In May the reading spikes greatly, I think due to the fact that I had mostly finished most of my projects early, due to a special event I had to attend, so I was just coasting. Reading is middling during the summer due to some other things I had to do which I didn’t want to do. But I was in a muddle and I was lying to myself and others. So being in such a muddle, as Old Man Emerson says to Lucy, one gets nothing done and wallows in self pity and lost time. Still, it wasn’t a totally abysmal amount of reading.
September is when the reading drops again dramatically because I spent most of that month backpacking. It was great. October and November spike greatly because my classes for this semester were not only fun, but also lighter on work compared to previous classes. Taking those classes was highly enjoyable.

The third figure shows the number of books read per Genres-Subjects.
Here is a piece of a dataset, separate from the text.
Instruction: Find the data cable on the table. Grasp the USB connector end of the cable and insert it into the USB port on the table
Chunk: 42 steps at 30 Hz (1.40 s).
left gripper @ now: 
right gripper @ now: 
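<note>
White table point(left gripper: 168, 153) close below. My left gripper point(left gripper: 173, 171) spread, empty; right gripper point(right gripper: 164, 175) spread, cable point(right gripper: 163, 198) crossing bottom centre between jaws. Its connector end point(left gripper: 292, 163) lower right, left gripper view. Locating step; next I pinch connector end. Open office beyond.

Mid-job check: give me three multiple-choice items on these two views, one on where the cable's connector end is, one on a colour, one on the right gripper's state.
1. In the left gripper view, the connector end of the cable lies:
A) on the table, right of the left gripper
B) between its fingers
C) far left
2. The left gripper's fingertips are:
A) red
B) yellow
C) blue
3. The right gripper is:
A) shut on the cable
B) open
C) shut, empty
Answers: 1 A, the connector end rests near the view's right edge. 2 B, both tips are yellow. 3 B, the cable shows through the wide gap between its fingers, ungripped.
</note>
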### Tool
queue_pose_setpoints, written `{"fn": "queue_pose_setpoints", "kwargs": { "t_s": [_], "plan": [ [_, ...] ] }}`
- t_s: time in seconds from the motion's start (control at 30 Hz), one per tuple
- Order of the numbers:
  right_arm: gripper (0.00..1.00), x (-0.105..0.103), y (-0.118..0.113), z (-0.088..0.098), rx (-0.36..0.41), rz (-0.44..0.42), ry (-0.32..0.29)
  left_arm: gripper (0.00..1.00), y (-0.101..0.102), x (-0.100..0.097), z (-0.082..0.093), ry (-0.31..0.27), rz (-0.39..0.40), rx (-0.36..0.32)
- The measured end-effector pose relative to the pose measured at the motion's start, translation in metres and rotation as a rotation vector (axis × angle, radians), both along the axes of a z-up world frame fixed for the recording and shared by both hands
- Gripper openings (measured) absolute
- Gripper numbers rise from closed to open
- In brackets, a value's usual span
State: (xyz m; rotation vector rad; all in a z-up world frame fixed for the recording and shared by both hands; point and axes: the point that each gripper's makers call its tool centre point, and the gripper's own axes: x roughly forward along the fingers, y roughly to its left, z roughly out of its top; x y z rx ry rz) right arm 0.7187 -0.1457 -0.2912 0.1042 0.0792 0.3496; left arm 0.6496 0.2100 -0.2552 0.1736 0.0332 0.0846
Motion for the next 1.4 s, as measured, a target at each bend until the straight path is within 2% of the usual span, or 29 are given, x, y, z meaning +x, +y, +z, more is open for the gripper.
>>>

Figure 3:

Books per genre subject

The fourth figure shows the number of books read per William’s internal simplified classification scheme. Figure 4:

William's internal classification

As you can see, the vast majority of books read have to do with ‘history’. And even some of the ‘skill’ books, and ‘what is to be done’ books, have their basis in history or deal with historical situations. For example, it can be said that Herman Khan’s “On Thermonuclear War” is as much a ‘skill’ book on the strategy and tactics of nuclear war, as it is a history on nuclear development and thought. But since it is different enough from most of the other history books, it is classified as a ‘skill’ book in my mental scheme.

You will also notice a bunch of comic books near the bottom of the dataset. This is due to the reccomendation of E, who showed me the world of Frank. From Frank, I then looked at the publisher and found Fantagraphic Books, a small, dedicated comic/graphic novel publishing company in Georgetown, South Seattle area. From that company I looked at other titles and started exploring the world of comic books, for lack of a better term.